**EXERCISE DATA**
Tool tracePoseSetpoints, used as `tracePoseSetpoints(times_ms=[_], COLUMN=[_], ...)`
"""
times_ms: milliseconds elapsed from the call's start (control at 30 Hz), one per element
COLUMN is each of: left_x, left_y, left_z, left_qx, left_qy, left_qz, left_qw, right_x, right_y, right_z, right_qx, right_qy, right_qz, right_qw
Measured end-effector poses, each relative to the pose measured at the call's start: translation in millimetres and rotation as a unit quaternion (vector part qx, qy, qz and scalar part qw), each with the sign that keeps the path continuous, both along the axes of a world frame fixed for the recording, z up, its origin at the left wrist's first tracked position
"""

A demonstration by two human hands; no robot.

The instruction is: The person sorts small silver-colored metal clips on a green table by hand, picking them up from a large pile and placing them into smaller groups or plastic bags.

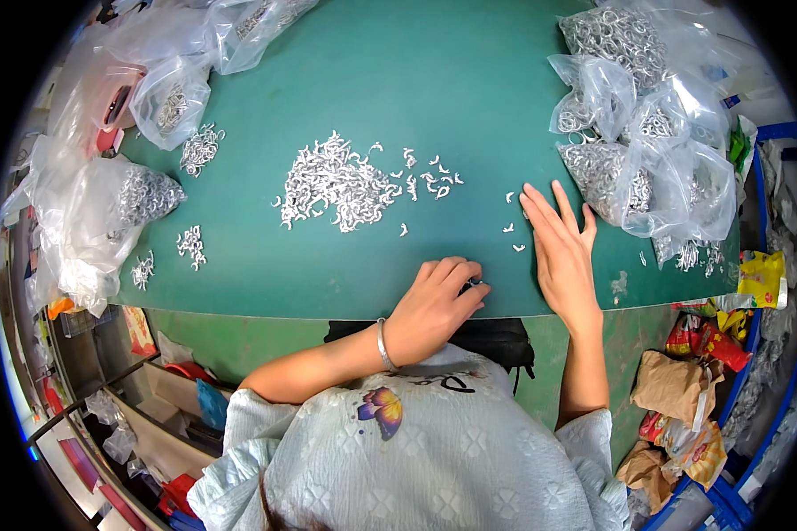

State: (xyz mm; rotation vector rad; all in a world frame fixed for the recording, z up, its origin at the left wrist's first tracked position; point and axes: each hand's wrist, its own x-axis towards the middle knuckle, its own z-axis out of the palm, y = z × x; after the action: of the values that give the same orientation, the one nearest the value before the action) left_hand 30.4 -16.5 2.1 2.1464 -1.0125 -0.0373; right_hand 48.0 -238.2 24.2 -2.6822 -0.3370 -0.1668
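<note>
Hooks, tiny silvery metal ones, look light, stiff and slippery, so I'd guess you pinch one by its curved middle with fingertips rather than scoop. Nearest the mat edge, the left hand is curled, fingertips pinched on something small and dark, can't tell what exactly. Just right of it the right hand lies flat, fingers spread, holding nothing, a few strays beside it. Main pile sits mid-mat, further out. Bags of them crowd the mat's far right.
</note>
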Motion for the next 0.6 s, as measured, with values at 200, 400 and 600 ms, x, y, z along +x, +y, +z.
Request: tracePoseSetpoints(times_ms=[200,400,600], left_x=[-3.3,-7.9,-6.5], left_y=[22.5,35.8,23.9], left_z=[1.5,1.7,9.6], left_qx=[-0.003,-0.015,0.003], left_qy=[0.001,0.017,-0.016], left_qz=[0.036,0.027,0.062], left_qw=[0.999,0.999,0.998], right_x=[-39.9,-79.1,-35.6], right_y=[-7.2,48.6,47.7], right_z=[0.8,0.7,0.8], right_qx=[-0.077,-0.034,0.093], right_qy=[0.057,0.137,0.036], right_qz=[-0.046,0.067,0.064], right_qw=[0.994,0.988,0.993])
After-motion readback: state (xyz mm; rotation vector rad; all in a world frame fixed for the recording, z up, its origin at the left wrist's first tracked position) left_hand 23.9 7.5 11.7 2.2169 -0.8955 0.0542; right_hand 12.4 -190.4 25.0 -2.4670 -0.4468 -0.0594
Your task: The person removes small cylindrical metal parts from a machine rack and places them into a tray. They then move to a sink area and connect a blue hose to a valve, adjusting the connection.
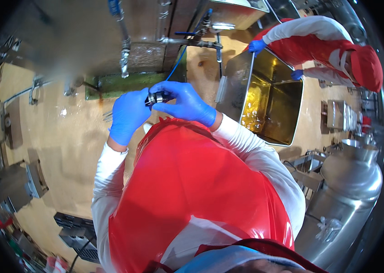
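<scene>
In front of my red apron, both blue-gloved hands meet around a small black and silver cylindrical piece, which looks like a metal fitting. My left hand is closed on its left end, fingers bent over it. From the other side, my right hand grips it between thumb and fingers. Much of the piece is hidden by the gloves, so its exact kind cannot be made out.
To the right, a co-worker in a red apron holds the rim of a large metal tub with yellowish liquid. Pipes with valves stand ahead. A steel vessel is at lower right, and a black and metal stand at lower left.
</scene>
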Available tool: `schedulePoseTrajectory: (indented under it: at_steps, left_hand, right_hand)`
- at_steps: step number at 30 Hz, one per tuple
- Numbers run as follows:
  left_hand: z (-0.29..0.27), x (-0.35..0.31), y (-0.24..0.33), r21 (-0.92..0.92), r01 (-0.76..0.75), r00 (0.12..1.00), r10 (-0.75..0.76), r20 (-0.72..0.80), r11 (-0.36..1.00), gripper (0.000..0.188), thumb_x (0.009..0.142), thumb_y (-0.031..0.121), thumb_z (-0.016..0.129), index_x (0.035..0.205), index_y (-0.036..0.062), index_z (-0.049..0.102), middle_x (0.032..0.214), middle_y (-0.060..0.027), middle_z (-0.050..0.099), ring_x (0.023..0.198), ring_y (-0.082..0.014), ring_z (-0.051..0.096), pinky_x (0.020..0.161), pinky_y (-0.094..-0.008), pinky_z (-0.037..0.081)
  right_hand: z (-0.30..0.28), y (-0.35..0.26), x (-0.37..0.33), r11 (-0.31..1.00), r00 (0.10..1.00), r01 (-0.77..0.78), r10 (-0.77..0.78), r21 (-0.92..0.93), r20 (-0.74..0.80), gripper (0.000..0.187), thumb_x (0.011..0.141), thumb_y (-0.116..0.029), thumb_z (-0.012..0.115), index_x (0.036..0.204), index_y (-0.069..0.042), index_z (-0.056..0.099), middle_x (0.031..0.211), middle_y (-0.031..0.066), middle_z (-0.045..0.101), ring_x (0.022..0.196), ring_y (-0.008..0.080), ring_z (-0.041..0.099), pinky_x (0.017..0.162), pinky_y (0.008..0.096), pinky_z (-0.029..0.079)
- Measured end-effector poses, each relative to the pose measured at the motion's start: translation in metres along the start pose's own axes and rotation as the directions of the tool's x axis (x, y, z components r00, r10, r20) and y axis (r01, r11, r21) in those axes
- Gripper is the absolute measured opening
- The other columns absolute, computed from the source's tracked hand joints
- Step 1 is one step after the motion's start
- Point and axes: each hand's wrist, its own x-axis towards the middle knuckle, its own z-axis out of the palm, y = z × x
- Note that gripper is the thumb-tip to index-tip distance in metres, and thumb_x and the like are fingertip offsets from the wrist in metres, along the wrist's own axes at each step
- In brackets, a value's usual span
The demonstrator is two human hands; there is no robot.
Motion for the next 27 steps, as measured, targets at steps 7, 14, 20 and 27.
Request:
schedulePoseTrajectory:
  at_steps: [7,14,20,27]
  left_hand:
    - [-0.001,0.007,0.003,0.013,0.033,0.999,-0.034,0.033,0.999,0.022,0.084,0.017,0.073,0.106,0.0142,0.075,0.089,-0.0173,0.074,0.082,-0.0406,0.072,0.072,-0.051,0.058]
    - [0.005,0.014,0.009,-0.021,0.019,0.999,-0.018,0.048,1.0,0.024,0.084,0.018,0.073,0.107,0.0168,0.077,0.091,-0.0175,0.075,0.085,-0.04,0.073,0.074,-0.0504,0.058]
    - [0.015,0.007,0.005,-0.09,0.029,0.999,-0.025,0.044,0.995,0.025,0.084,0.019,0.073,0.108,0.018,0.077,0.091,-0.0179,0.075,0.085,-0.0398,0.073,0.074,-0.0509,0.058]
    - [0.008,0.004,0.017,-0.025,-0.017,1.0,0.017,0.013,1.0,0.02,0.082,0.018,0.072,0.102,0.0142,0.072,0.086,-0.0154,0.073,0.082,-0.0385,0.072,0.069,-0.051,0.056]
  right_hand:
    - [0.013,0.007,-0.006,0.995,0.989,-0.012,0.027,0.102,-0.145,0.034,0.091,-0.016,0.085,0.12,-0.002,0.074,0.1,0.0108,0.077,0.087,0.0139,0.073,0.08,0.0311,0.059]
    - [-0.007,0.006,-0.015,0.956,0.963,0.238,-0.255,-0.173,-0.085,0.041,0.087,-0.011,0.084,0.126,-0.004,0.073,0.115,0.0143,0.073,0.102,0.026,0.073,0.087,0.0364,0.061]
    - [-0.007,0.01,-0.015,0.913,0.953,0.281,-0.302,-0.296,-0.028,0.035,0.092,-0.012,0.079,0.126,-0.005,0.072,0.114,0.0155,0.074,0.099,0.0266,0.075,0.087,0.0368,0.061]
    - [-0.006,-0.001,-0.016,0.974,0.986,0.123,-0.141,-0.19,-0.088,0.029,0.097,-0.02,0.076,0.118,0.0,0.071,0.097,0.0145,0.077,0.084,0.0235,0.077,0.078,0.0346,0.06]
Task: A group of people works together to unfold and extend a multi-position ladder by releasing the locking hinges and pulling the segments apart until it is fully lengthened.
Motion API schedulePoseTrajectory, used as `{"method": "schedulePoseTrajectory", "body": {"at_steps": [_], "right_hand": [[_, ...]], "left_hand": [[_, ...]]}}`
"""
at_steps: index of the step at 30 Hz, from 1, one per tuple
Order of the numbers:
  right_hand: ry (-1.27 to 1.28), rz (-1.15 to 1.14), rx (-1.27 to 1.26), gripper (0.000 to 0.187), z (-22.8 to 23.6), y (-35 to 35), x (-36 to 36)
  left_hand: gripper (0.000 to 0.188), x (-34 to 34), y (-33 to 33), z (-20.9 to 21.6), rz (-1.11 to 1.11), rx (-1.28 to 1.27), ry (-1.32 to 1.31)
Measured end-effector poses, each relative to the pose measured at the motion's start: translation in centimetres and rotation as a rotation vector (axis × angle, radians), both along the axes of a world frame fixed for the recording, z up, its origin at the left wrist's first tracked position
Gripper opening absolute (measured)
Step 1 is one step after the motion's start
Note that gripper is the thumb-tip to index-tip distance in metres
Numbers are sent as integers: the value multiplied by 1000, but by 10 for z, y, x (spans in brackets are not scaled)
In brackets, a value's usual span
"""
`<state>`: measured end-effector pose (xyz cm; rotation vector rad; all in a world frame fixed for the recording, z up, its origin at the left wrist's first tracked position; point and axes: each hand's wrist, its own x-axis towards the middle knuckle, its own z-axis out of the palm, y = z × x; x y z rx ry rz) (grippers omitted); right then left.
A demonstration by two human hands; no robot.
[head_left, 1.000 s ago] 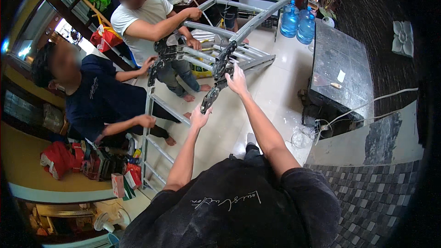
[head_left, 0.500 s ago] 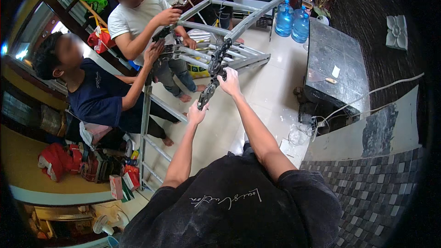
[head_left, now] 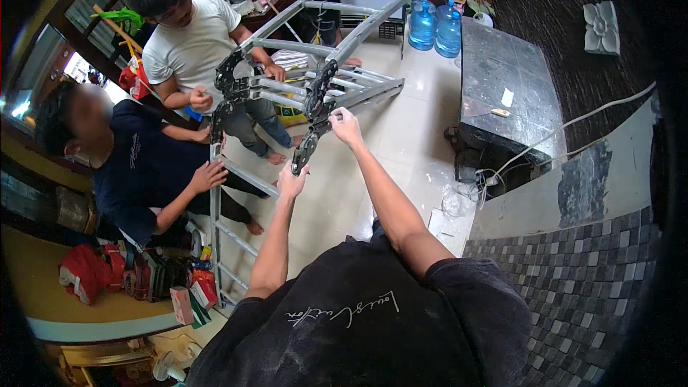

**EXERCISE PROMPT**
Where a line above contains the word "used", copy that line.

**OUTPUT**
Tool tracePoseSetpoints, used as `tracePoseSetpoints(times_ms=[_], COLUMN=[_], ...)`
Motion API schedulePoseTrajectory, used as `{"method": "schedulePoseTrajectory", "body": {"at_steps": [_], "right_hand": [[_, ...]], "left_hand": [[_, ...]]}}`

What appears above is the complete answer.